GOAL OF THE EXERCISE: Count the lines below that include "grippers". Only the number should be given.
━━━ GIVEN DATA
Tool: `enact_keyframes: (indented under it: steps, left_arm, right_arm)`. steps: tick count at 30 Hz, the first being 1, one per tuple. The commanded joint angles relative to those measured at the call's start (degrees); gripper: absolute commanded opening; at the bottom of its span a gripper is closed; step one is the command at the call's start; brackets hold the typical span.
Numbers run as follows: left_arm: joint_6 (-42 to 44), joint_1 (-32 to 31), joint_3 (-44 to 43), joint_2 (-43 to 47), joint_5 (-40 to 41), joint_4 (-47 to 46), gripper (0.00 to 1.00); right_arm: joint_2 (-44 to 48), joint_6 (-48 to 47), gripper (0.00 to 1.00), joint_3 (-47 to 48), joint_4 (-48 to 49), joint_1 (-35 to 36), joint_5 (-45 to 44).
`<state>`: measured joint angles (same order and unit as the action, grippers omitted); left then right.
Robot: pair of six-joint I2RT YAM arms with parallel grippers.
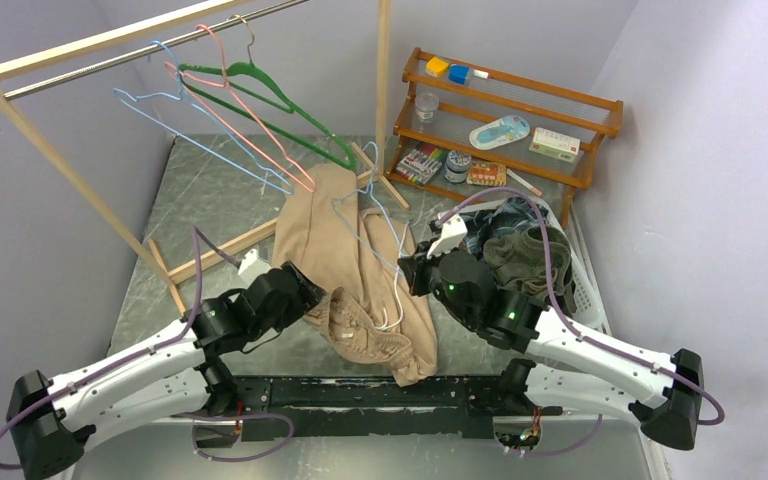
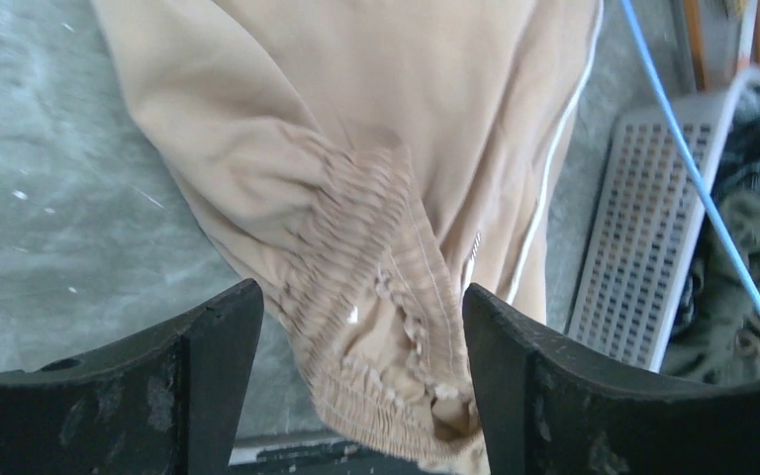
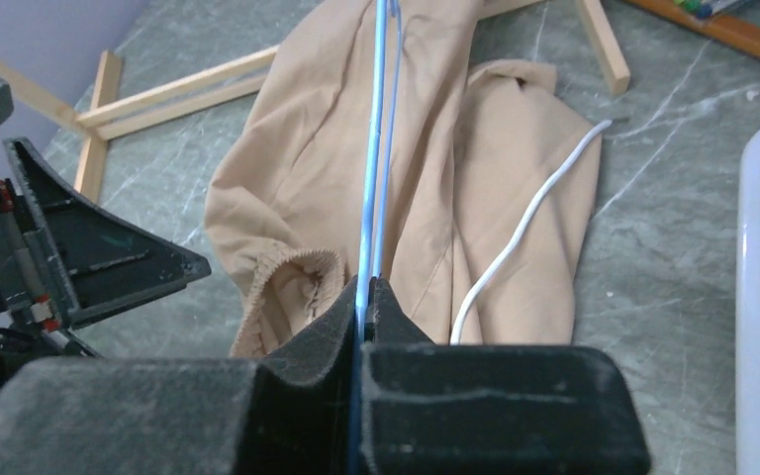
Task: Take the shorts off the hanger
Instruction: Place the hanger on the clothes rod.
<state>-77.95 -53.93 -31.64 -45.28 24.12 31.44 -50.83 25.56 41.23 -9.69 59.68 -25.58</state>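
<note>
The tan shorts point(image 1: 350, 270) lie crumpled on the table's middle, with a light blue wire hanger point(image 1: 385, 222) across them. My right gripper point(image 3: 366, 297) is shut on the hanger's wire point(image 3: 374, 148), just above the cloth. My left gripper point(image 2: 361, 297) stands open, and the gathered elastic waistband point(image 2: 376, 297) lies loose between its fingers. A white drawstring point(image 3: 524, 228) trails over the shorts point(image 3: 455, 198). In the top view the left gripper point(image 1: 310, 292) is at the shorts' left edge and the right gripper point(image 1: 415, 270) at their right edge.
A white basket point(image 1: 585, 290) at the right holds dark navy and olive shorts point(image 1: 525, 255). The wooden garment rack point(image 1: 80, 45) at the back left carries green, pink and blue hangers point(image 1: 260, 100). A wooden shelf point(image 1: 505, 110) with small items stands at the back right.
</note>
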Motion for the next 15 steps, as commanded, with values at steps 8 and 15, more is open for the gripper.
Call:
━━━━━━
EXERCISE SOLUTION: 2